Rhétorique du « politiquement correct » : de l’art de la périphrase au lissage du langage
Publié Par Valentin Becmeur, le 5 décembre 2013 dans CultureLe « politiquement correct » est un véritable carcan intellectuel : il limite, réduit, écrase la pensée.
Par Valentin Becmeur.
Cette attitude est le propre des politiques et des médias, qui visent soit le plus large électorat, soit le plus vaste audimat.
Il s’agit d’adoucir les formulations, termes ou expressions qui pourraient heurter un public catégoriel. Autrement dit : désigner de façon non discriminante les catégories ou groupes d’individus identifiés par leur origine ethnique, leur culture, leur profession, leur handicap, leur sexe, leur orientation sexuelle… Par exemple :
- Un aveugle devient « une personne non voyante » ;
- Un handicapé devient « une personne à mobilité réduite » ;
- Un noir devient « un homme de couleur » ;
- Un balayeur ou nettoyeur devient « technicien de surface » ;
- Une prostituée devient « travailleuse du sexe »…

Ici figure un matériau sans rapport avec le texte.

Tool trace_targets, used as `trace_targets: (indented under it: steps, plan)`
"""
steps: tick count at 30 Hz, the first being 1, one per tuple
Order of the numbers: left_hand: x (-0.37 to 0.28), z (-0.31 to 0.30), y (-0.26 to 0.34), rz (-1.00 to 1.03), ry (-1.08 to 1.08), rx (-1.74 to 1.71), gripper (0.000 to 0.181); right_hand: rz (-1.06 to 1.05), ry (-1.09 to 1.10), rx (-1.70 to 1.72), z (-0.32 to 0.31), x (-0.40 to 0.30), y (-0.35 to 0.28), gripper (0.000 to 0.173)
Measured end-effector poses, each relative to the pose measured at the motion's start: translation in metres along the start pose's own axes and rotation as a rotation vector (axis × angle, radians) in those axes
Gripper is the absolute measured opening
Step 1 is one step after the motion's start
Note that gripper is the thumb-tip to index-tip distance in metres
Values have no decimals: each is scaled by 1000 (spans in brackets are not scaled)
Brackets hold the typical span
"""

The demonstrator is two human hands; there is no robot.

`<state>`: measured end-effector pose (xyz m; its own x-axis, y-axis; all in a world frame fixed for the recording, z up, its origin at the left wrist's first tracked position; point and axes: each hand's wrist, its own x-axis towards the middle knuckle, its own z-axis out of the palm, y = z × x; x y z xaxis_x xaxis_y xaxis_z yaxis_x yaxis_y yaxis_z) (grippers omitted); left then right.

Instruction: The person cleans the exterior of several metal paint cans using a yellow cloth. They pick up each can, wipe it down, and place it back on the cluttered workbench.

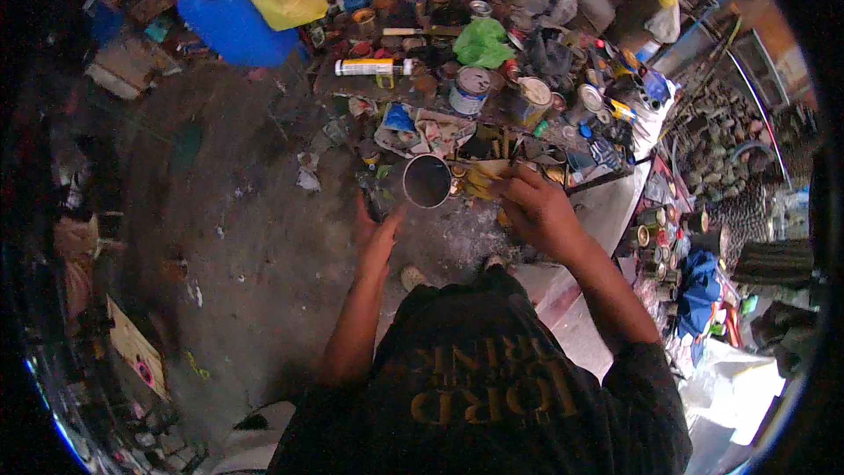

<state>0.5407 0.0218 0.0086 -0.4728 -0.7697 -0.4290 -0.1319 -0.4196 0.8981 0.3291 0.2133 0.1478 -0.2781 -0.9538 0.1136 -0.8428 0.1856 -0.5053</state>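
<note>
My left hand is raised over the floor, thumb and fingers apart around a dark, blurred thing I cannot make out. Just beyond its thumb is a round container with a pale rim and dark grey inside. Whether the hand supports this container is unclear. My right hand has its fingers closed on a yellow item, perhaps a cloth or a brush, at the right of the container. A small gold-coloured round thing shows between the container and the yellow item.
Ahead stands a cluttered bench with a paint can, an open can, a white-and-yellow tube and a green plastic bag. A blue drum is at back left. Several small cans stand at right. A board lies at left.
</note>
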Motion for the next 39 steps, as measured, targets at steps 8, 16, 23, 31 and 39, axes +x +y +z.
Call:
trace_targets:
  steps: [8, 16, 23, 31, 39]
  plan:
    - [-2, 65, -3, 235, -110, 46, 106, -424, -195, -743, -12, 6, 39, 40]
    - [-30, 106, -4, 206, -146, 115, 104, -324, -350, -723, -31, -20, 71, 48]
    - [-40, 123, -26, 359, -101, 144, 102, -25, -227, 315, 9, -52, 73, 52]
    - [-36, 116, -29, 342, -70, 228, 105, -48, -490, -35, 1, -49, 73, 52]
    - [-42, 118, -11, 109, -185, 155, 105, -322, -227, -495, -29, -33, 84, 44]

Comment se construit le langage politiquement correct ? En réalité c’est assez simple : il suffit de remplacer chaque mot devenu gênant ou trop connoté… par d’autres mots moins évocateurs…
En rhétorique, on parle de périphrase. La périphrase est une figure de style qui consiste précisément à remplacer un mot par un groupe de mots signifiant approximativement la même chose (par exemple, déménager devient « procéder à une réorganisation de l’espace » ; jardinier devient « animateur d’espaces verts »).
La périphrase facilite le recours à l’euphémisme, une autre figure de style consistant à atténuer ou modérer une idée déplaisante. Par exemple, le chômage devient « l’évolution du nombre de demandes d’emplois non satisfaites » !
C’est un peu le principe dont j’ai parlé dans un précédent article, la pratique de l’A-Nommeur :
A-nommer une chose, c’est « faire disparaître du langage le mot qui la désigne, et donc s’obliger à la décrire d’une façon inhabituelle. » En changeant la façon dont nous en parlons, nous pouvons alors modifier la façon dont nous les percevons…
Et qu’est-ce que la poésie si ce n’est une certaine description du quotidien, mais sans utiliser les mots de ce même quotidien ?
En maquillant leurs pensées, en usant de formules sophistiquées pour parler de choses souvent banales, en refusant d’appeler un chat « un chat » – en a-nomant chaque élément de la réalité qu’ils prétendent décrire –, les politiciens feraient-ils donc de la poésie sans le savoir ?
Hélas, un problème apparaît bien vite…
Car une simple traduction ne redéfinit pas le terme initial, et transforme encore moins la réalité. Le signifiant change, mais pas le signifié. Or, le problème réel ou supposé porte bien sur le signifié, c’est-à-dire la chose existante, et non le signifiant, c’est-à-dire tel ou tel mot.
Cela revient, en somme, à ne pas nommer directement le mal que l’on désigne. Ce qui estompe ainsi l’effet désagréable d’en parler…
Mais pas le mal en lui-même, ou le fait de le subir.
Parler du cancer comme d’une « longue maladie » ne changera malheureusement rien pour celui qui en est atteint… Annoncer à un employé qu’il est désormais « en cessation d’activité » ou « mis en disponibilité » ne résoudra pas les difficultés d’être viré.
À vrai dire, dans ces cas extrêmes, ces expressions risquent même de provoquer l’effet inverse d’un euphémisme ou d’une périphrase. Elles n’atténuent pas la douleur, mais l’exacerbent. Loin de prévenir toute forme de discrimination, de stigmatisation ou de péjoration, les traductions « politiquement correctes » sont carrément révoltantes pour quiconque voit ainsi son mal minoré, voire renié.
Le langage est la base de la pensée. En ce sens, le « politiquement correct » devient un véritable carcan intellectuel. Il limite, réduit, écrase la pensée. Il lisse le langage en gommant les aspérités d’une réalité qui le dérange.
Or, c’est précisément en considérant la réalité telle qu’elle est que l’on peut espérer en corriger certains maux, problèmes ou défauts. En évitant d’en parler, ou en contournant ces problèmes par d’étranges jeux de langage, on se dédouane également de toute responsabilité vis-à-vis d’eux.
Comme la poésie, les traductions « politiquement correctes » n’ont aucun effet direct sur le monde qui nous entoure – seulement dans la tête de ceux qui veulent voir les choses différemment. Mais l’expression poétique et le discours politique ont des visées diamétralement opposées : la contemplation… et l’action.
La poésie du poète devient donc… l’hypocrisie du politique.